O Salvador era destemido na oposição ao mal e ao erro: “E entrou Jesus no templo de Deus, e expulsou todos os que vendiam e compravam no templo (…) e disse-lhes: Está escrito: A minha casa será chamada casa de oração; mas vós a tendes convertido em covil de ladrões” (Mateus 21:12– 13). Ele convidou todos a arrepender-se (ver Mateus 4:17) e receber o perdão (ver João 8:11; Alma 5:33). Assim poderemos ser firmes em defender as coisas sagradas e elevar a voz de advertência.

Ele deu a vida para redimir a humanidade. Sem dúvida podemos aceitar a responsabilidade por aqueles que Ele confiou a nós.
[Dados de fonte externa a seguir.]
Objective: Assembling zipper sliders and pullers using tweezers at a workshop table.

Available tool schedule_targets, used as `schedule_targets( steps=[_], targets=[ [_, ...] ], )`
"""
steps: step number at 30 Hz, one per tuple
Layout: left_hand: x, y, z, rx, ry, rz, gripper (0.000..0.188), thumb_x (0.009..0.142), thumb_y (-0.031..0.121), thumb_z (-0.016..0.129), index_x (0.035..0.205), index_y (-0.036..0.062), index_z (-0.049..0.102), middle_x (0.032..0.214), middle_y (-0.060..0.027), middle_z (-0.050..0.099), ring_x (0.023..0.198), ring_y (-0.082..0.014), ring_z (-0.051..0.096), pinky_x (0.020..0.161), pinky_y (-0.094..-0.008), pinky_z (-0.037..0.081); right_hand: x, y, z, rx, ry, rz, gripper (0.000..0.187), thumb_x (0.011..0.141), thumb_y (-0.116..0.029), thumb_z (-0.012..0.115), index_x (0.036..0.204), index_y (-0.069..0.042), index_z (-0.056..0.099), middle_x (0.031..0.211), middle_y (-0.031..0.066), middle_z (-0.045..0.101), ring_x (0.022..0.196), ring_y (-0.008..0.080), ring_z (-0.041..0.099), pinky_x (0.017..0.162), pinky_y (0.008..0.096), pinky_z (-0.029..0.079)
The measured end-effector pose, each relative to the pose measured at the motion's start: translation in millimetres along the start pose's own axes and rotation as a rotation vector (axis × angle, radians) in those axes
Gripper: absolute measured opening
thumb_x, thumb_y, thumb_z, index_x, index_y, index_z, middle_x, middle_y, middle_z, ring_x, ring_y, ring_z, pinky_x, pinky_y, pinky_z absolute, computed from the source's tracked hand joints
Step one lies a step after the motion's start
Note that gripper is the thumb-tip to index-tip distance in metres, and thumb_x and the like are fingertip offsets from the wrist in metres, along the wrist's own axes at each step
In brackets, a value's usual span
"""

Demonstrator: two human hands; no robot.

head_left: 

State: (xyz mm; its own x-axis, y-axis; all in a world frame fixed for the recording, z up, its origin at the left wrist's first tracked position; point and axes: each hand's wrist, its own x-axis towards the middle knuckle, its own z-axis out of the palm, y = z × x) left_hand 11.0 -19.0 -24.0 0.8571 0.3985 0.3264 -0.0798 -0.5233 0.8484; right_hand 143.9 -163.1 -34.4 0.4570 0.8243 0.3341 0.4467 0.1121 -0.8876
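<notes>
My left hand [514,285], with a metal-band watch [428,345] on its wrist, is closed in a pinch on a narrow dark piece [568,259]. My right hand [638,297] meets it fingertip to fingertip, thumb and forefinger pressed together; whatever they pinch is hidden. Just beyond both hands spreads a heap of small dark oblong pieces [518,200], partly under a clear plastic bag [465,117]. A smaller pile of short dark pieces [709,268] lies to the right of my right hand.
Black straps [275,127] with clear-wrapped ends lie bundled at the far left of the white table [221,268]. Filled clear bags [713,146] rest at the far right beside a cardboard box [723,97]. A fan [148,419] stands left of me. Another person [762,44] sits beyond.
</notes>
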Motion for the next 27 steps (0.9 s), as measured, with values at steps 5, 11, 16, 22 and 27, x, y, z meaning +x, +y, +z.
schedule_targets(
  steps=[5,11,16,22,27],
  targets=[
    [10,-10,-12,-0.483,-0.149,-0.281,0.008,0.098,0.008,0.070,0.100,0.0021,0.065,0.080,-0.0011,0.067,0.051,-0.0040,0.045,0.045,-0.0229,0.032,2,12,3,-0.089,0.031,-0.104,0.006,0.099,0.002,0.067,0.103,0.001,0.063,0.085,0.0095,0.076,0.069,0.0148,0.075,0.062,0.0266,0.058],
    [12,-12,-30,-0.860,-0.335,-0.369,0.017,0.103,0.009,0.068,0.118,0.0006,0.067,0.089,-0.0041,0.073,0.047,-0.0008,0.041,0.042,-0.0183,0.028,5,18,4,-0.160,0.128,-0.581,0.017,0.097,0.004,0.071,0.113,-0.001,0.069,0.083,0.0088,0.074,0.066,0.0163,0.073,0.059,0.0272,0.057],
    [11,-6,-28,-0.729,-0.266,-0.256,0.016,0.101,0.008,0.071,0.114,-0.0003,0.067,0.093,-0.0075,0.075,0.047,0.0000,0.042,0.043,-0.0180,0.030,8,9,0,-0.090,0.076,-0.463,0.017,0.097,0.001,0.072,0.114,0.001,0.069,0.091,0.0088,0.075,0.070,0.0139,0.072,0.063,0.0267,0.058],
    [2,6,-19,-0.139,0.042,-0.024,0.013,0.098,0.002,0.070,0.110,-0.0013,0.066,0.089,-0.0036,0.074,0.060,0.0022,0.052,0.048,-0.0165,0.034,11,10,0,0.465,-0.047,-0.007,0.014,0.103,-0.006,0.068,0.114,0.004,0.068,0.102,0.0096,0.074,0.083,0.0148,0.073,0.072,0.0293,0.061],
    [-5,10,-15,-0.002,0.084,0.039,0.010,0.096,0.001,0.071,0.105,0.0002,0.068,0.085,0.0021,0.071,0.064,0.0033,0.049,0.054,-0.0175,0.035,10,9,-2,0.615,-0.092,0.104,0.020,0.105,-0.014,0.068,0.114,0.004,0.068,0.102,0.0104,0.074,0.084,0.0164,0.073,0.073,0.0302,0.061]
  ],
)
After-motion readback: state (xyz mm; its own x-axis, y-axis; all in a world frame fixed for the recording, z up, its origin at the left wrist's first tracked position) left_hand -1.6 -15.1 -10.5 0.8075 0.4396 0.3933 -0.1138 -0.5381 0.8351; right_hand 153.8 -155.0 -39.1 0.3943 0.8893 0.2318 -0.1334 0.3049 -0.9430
Irmãos, sejamos homens—como Ele é. Em nome de Jesus Cristo. Amém.

Notas

  1. Ver, por exemplo: James E. Faust, “Desafios que as Famílias Enfrentam”, Reunião de Treinamento Mundial de Liderança, 10 de janeiro de 2004, pp. 1–2. Eduardo Porter e Michel O’Donnel, “Middle-aged, No Degree, No Wife”, [Na Meia-Idade, Sem Formação, Sem Esposa], New York Times, conforme publicado no Atlanta Journal-Constitution, 6 de agosto de 2006, p. A7; Peg Tyre, “The Trouble with Boys” [O Problema com os Rapazes], Newsweek, 30 de janeiro de 2006, p. 44–51.

  2. Leonard Sax, “Project Aims to Study Young Men Stuck in Neutral” [O Projeto objetiva Estudar Rapazes que Estão Acomodados na Vida], Washington Post, conforme Publicado no Deseret Morning News, 3 de abril de 2006, A13. “De acordo com o censo norte-americano, um terço dos rapazes entre 22 e 34 anos de idade ainda moram na casa dos pais — um aumento de cerca de 100 por cento nos últimos 20 anos.”
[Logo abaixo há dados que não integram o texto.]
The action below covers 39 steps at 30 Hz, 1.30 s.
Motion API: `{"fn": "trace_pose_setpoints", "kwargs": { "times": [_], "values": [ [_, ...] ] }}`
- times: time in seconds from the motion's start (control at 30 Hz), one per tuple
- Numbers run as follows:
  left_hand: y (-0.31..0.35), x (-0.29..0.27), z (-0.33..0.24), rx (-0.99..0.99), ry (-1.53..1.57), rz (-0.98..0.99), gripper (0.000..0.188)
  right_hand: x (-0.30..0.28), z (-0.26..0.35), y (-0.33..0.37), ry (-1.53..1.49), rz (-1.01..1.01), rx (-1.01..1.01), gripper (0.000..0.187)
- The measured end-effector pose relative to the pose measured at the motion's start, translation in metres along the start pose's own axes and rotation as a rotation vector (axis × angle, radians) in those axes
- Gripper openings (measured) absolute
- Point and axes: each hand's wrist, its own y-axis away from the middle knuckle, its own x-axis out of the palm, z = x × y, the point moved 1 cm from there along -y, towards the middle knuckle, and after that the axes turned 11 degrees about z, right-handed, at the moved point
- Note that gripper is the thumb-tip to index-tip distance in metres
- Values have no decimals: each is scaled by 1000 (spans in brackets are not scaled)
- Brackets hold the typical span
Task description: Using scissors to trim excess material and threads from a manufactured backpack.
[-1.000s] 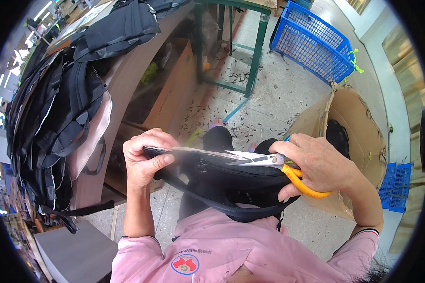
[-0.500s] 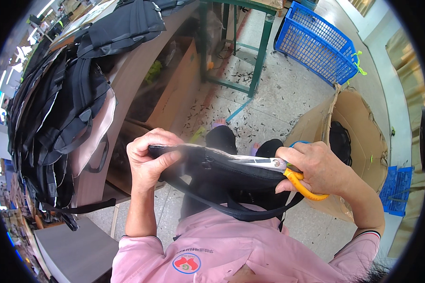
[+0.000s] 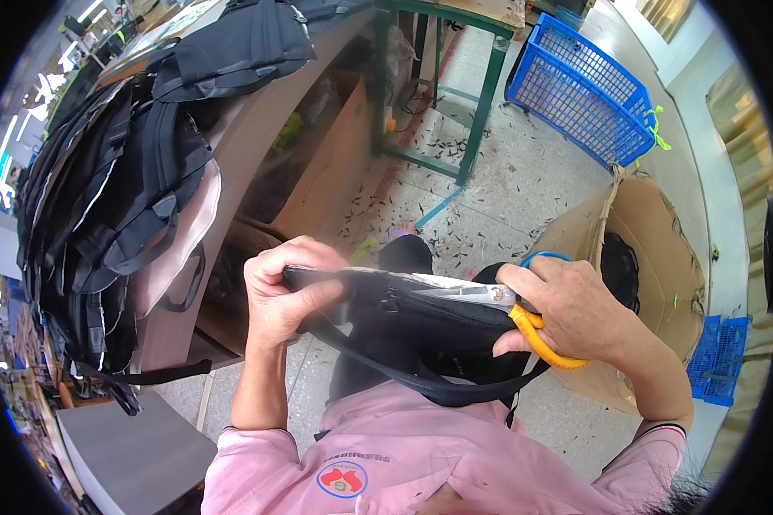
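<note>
My left hand [image 3: 294, 290] pinches the left end of a black fabric piece [image 3: 412, 322], thumb on the near side and fingers behind its edge. A long black strap [image 3: 455, 393] loops below this piece, in front of my pink shirt. My right hand [image 3: 571, 307] grips a pair of scissors [image 3: 528, 324] with orange-covered handles. Their metal blades point left and lie along the upper edge of the fabric, slightly apart. Part of the far blade is behind the pale edge, so I cannot tell whether it is cutting.
Many black strapped pieces [image 3: 137, 197] hang over the table [image 3: 232, 163] at left. A cardboard box [image 3: 661, 257] with black material stands at right, behind it a blue plastic crate [image 3: 584, 94]. A green-framed table [image 3: 481, 112] is ahead; dark scraps litter the floor [image 3: 404, 197].
The scissors and my right hand have shifted slightly left along the fabric edge, and the blades look wider apart. My left hand still holds the fabric, a little farther right in view.
</note>
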Motion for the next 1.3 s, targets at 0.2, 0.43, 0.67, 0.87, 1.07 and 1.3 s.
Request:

  3. A Família: Proclamação ao Mundo”, A Liahona, outubro de 2004, p. 49. Ensign, novembro de 1995, p.102.

  4. “Viver de Modo a Serem Dignos da Moça com Quem Se Casarão”, A Liahona, julho de 1998, pp. 55–56.

  5. Conference Report, outubro de 1966, p. 99; ou Improvement Era, dezembro de 1966, p. 1137.

  6. No final da década de 1830, depois que os santos abandonaram Kirtland, o Senhor chamou um homem chamado Oliver Granger para retornar e encerrar alguns assuntos pendentes da primeira Presidência. Em uma revelação dada ao Profeta Joseph Smith, o Senhor disse: “Portanto, que [Oliver Granger] pleiteie sinceramente a redenção da Primeira Presidência da minha igreja, diz o Senhor; e, quando ele cair, tornará a erguer-se, pois seu sacrifício ser-me-á mais sagrado que seu crescimento, diz o Senhor. (…) Portanto, que nenhum homem despreze meu servo Oliver Granger, mas que as bênçãos de meu povo estejam com ele para todo o sempre” (D&C 117:13, 15; grifo do autor).